La jeune fille se raidit, les sens en alerte.

– Par ici, mademoiselle.

– Belzébuth, si c'est encore toi...

Alicia suivit l'origine de la voix. Un genre de buffet croulant sous une montagne d'encriers desséchés attira son attention. Elle se pencha lentement. Deux majestueux perroquets peints sur les battants semblaient la regarder d'un air rieur. Elle ouvrit le meuble d'un geste brusque. Rien, aucun mouvement, aucun signe de vie. Cependant, la voix continuait de l'appeler. L'adolescente chercha encore mais sans succès.

– Mais où êtes-vous ?!

– Le Livre ! cria la voix étouffée.

Alicia s'approcha d'un grimoire posé sur le buffet. Serait-ce possible ? D'une main tremblante, elle le retourna et découvrit, incrusté sur la couverture... non ! Un visage qui grimaçait !

Elle relâcha aussitôt son emprise.

– Ah ! c'est pas trop tôt ! J'ai cru devoir passer le restant de mes jours dans cette position, très inconfortable je dois dire... Attends, j'ai le nez de travers, non ?

Alicia releva un sourcil sceptique :

– Qu'est-ce que c'est que ça encore ?

Ça ? Je t'en prie, un peu de respect. Je suis le Livre, ma jolie ! Le Livre d'Owen. J'aurais voulu te rencontrer plus tôt, Alicia... tout ça, c'est à cause de ce cafard désossé de Belzébuth qui m'lâchait pas la reliure ! Ouais, parce que j'ai pas du tout le droit de te parler ! Alors, sois un peu discrète, OK ?

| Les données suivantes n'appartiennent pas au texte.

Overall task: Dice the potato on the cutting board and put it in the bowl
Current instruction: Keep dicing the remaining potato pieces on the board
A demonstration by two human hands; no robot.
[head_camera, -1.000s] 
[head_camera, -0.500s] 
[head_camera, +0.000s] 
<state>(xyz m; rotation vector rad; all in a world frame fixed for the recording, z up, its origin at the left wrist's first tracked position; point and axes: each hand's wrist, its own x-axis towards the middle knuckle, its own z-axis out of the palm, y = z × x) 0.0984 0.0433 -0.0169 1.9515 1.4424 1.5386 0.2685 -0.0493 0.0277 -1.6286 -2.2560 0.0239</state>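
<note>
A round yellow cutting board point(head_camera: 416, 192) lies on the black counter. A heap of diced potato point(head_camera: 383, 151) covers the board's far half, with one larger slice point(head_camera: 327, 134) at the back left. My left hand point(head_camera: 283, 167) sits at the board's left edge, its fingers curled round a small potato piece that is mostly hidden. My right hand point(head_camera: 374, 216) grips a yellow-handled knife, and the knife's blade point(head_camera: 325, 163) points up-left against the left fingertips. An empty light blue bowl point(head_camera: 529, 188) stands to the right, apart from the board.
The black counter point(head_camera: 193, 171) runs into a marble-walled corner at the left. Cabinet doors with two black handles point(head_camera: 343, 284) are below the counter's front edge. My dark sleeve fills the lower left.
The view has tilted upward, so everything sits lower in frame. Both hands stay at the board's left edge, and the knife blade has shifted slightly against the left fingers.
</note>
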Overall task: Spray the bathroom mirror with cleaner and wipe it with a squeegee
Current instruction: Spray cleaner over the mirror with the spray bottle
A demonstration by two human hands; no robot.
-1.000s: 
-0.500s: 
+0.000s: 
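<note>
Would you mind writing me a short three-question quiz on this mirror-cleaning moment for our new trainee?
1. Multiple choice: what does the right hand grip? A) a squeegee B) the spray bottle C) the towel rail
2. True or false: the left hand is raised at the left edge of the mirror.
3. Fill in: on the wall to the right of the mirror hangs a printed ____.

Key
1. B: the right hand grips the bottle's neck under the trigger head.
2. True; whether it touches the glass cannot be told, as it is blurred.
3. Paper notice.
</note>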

– C'est toi qui fais le plus de bruit pour l'instant !

Elle jeta un regard méfiant autour d'elle avant d'ajouter :

« Dis-moi, pourquoi n'ai-je pas le droit de te parler ? »

La fine moustache de pierreries qui bordait ses lèvres ondula :

– Mais parce que je suis LE Livre, bon sang ! J'peux te raconter plein de trucs hyper cool sur cet endroit. Crois-moi, je suis méga dans le vent.

Alicia explosa de rire, le langage du livre était au moins aussi ridicule et peu naturel que celui de sa mère qui essayait de « parler comme les jeunes »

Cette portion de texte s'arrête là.